## About this exercise:
Go through the data below and copy each line that includes "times".

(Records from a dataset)
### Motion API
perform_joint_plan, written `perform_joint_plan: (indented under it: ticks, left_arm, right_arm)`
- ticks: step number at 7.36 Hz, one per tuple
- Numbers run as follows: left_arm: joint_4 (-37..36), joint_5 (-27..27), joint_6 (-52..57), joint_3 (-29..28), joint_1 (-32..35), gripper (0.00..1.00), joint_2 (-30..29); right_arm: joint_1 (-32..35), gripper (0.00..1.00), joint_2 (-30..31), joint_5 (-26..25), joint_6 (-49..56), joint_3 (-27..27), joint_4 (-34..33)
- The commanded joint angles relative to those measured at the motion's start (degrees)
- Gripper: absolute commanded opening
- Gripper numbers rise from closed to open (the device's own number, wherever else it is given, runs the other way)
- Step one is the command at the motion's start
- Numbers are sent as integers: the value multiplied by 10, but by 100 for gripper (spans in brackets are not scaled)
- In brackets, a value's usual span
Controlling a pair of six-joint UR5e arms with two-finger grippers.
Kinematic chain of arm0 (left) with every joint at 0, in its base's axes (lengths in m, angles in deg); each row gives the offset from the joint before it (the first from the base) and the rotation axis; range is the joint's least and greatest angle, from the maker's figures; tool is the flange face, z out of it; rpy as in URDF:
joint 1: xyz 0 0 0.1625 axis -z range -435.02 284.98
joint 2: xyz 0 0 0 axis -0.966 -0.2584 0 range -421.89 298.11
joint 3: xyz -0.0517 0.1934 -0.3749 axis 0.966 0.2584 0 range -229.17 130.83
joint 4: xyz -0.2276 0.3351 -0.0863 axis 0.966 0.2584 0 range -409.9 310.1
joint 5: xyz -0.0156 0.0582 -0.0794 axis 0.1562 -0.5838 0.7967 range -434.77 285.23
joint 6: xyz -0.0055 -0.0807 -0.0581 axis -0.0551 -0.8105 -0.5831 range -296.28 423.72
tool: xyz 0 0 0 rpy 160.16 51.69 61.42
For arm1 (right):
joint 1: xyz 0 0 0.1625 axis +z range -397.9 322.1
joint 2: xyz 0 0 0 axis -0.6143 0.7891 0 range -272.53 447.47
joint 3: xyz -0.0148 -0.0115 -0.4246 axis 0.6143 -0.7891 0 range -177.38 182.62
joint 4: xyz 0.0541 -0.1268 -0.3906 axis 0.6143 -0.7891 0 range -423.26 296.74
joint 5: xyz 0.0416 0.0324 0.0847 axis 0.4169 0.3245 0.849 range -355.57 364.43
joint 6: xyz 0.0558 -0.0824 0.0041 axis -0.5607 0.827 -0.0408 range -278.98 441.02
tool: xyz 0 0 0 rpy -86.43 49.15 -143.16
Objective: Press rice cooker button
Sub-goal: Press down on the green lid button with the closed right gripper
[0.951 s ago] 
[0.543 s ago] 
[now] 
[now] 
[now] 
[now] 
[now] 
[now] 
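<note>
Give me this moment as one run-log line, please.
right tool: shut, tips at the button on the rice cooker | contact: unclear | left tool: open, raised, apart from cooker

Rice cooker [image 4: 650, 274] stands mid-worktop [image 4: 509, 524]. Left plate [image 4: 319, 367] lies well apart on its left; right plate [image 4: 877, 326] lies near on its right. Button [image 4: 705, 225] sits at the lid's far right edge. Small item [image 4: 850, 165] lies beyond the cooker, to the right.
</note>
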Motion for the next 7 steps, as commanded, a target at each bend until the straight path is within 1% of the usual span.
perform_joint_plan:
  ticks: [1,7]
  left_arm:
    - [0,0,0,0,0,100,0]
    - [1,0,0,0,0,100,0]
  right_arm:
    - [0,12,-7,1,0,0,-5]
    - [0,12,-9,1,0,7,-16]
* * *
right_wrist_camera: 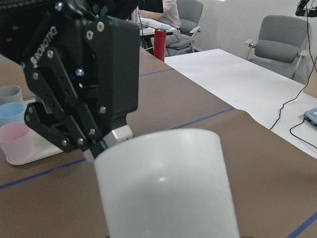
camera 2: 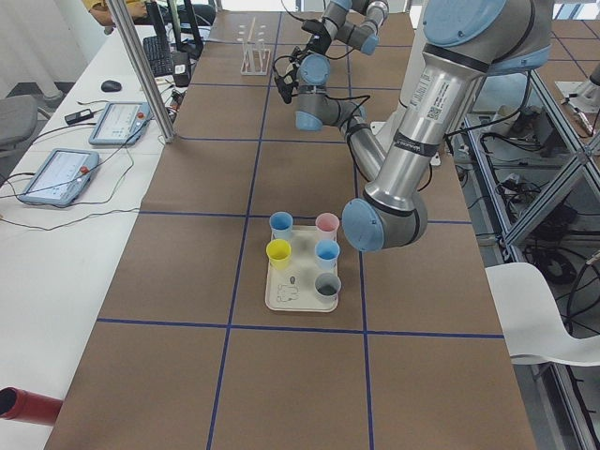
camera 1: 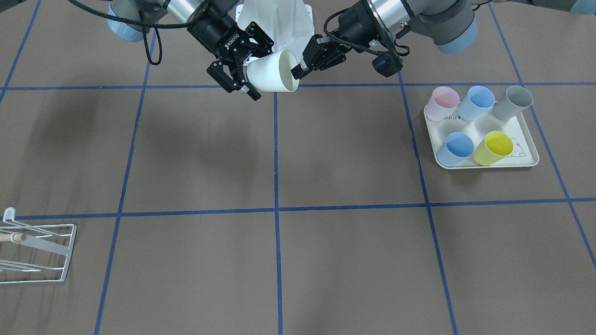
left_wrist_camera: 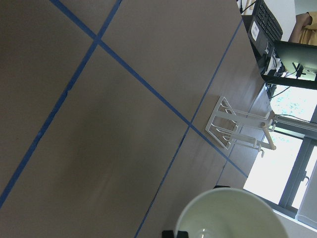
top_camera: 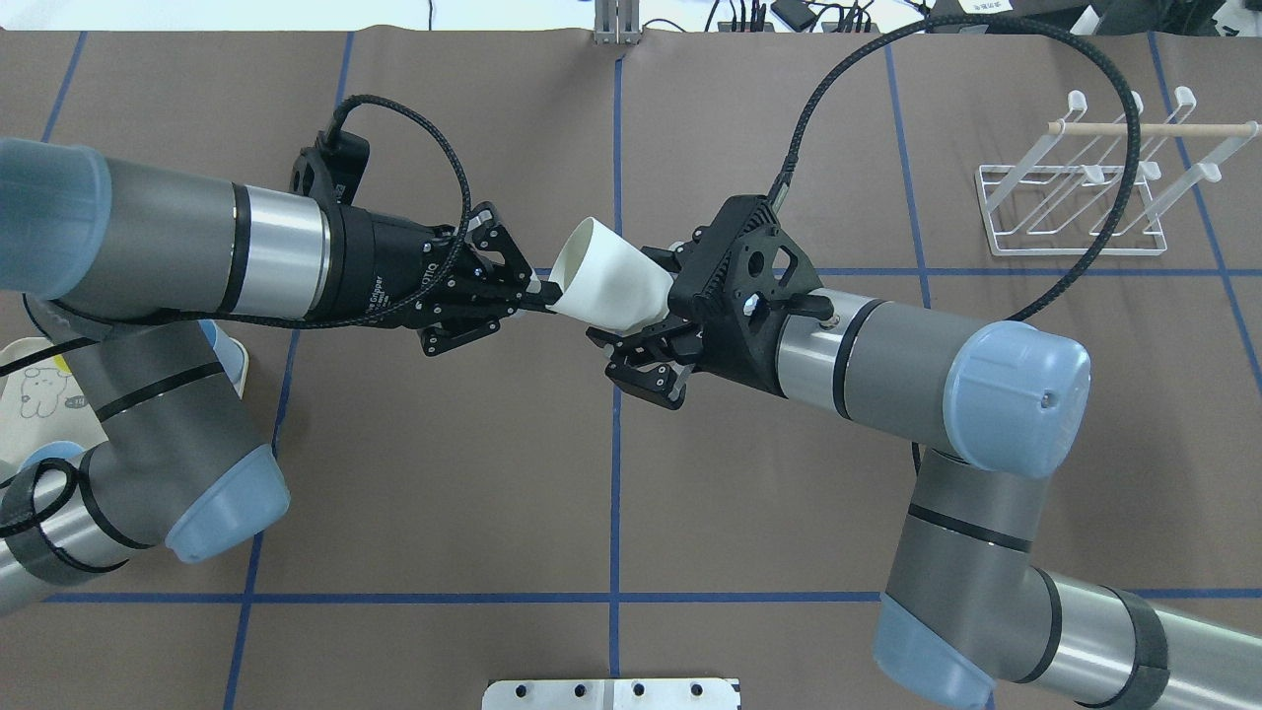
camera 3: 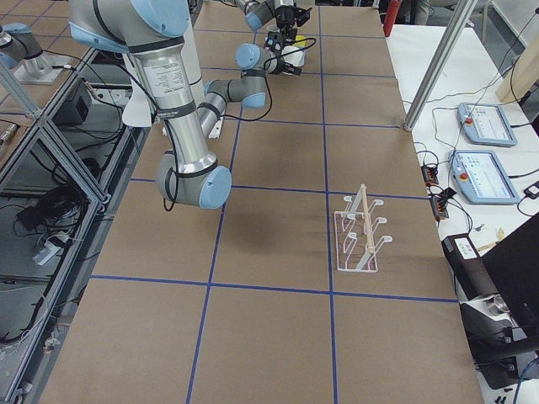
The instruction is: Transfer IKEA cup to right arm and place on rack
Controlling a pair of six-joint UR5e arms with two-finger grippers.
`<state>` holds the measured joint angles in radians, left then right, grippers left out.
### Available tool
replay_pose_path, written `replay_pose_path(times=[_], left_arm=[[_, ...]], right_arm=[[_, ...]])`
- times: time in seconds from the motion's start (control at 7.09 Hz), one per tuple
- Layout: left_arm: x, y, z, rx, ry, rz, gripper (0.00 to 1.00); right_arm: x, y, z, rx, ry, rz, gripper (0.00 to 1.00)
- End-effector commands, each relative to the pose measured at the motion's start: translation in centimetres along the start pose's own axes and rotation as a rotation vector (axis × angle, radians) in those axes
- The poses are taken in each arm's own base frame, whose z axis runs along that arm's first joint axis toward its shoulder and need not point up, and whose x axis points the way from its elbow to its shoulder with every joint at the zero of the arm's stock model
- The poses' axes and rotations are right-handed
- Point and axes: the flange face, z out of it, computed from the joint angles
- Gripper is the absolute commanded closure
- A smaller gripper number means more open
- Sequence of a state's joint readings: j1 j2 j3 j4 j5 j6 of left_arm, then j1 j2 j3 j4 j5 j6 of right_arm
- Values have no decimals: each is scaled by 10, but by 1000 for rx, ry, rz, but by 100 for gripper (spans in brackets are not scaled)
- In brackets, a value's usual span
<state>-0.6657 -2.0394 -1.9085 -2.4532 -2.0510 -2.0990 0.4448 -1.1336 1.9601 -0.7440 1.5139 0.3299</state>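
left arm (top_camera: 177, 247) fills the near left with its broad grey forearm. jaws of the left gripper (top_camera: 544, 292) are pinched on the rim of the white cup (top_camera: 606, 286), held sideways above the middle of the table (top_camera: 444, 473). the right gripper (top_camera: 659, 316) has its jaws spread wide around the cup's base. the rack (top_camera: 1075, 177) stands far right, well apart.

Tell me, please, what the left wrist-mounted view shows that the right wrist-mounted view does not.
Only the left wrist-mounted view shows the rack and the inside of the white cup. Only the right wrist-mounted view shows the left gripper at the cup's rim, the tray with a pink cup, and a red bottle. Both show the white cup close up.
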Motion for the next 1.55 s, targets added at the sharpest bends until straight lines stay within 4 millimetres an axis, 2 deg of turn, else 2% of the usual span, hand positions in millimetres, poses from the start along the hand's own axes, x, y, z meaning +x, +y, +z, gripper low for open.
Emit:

## Your response:
replay_pose_path, written `replay_pose_path(times=[_], left_arm=[[_, ...]], right_arm=[[_, ...]])`
- times: time in seconds from the motion's start (control at 7.09 Hz), one per tuple

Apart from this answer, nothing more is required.